Der strategische Schluss ist klar: Es ist unerlässlich, trotz der Unsicherheit proaktive Maßnahmen zu ergreifen, um Ihr Marketing zukunftssicher zu machen.
——————————————————————————–
4. Fazit und Handlungsempfehlung: So minimieren Sie Ihr Risiko jetzt
Die Vorlage des BGH schafft ein Fenster strategischer Möglichkeiten. Während Wettbewerber passiv auf das Urteil des EuGH warten, können proaktive Unternehmen diese Phase der Unsicherheit nutzen, um ein widerstandsfähigeres Compliance-Framework aufzubauen und sich einen Wettbewerbsvorteil zu sichern.
Wir empfehlen die Umsetzung der folgenden drei Schritte:
- Lieferantenverträge prüfen: Sichern Sie sich vertraglich ab. Integrieren Sie Klauseln, die den Hersteller zur Bereitstellung von Wirkungsnachweisen verpflichten und klare Freistellungsregelungen für den Fall von Abmahnungen aufgrund von Herstellerangaben enthalten.
- Marketingmaterial kritisch hinterfragen: Schulen Sie Ihre Marketing- und Einkaufsteams, besonders plakative oder wissenschaftlich anmutende Werbeaussagen („Health Claims“) kritisch zu bewerten, bevor sie in eigenen Kanälen (Prospekte, Onlineshops, Social Media) eingesetzt werden.

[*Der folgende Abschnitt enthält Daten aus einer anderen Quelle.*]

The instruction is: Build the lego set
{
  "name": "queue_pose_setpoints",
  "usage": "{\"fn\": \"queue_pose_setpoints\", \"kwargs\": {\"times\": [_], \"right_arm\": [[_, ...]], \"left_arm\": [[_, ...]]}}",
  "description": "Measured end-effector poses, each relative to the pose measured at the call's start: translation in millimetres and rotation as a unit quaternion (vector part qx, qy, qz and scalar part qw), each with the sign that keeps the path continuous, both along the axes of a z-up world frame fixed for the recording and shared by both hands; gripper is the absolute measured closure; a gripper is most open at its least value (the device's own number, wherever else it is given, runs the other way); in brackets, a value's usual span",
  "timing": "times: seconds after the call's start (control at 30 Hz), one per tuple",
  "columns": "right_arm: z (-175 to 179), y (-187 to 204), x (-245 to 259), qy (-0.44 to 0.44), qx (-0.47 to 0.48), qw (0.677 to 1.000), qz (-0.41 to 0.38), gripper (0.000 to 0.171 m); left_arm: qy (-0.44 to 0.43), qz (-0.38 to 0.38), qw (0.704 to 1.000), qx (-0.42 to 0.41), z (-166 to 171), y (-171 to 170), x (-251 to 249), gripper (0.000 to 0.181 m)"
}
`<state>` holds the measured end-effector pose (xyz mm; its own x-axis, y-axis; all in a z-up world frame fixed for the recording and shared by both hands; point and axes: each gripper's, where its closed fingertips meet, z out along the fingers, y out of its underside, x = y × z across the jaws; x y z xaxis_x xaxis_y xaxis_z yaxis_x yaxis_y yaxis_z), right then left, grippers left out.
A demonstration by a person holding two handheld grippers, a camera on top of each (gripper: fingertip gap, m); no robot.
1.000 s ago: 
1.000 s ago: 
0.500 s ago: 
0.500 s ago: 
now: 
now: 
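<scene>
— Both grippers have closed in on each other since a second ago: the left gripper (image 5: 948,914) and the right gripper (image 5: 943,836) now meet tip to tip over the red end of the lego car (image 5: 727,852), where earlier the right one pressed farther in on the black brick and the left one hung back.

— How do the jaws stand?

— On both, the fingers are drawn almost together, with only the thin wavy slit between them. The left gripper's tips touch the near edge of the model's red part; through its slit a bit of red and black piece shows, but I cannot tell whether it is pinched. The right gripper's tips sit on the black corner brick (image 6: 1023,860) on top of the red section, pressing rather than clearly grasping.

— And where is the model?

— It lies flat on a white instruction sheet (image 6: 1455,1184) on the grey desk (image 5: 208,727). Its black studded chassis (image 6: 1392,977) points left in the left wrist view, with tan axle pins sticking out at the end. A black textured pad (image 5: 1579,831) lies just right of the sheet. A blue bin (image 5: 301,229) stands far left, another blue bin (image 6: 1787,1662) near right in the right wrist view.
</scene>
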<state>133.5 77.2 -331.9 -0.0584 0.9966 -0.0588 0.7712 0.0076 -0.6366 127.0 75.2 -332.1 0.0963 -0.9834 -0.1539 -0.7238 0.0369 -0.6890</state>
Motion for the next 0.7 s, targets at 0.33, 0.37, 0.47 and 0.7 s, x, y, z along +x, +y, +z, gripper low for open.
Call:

- „Red Flag“-Protokoll für Abmahnungen etablieren: Der BGH deutet explizit an, dass der Erhalt einer formellen Beschwerde oder Abmahnung eine sofortige rechtliche Pflicht zur Überprüfung von Herstellerangaben auslösen kann. Ihr Prozess muss sicherstellen, dass bei Eingang einer solchen Mitteilung alle zugehörigen Werbemaßnahmen sofort pausiert und das Produkt einer rechtlichen Prüfung unterzogen wird. Dies ist nicht länger nur eine bewährte Praxis; es ist eine direkte Reaktion auf einen wahrscheinlichen zukünftigen Haftungsauslöser.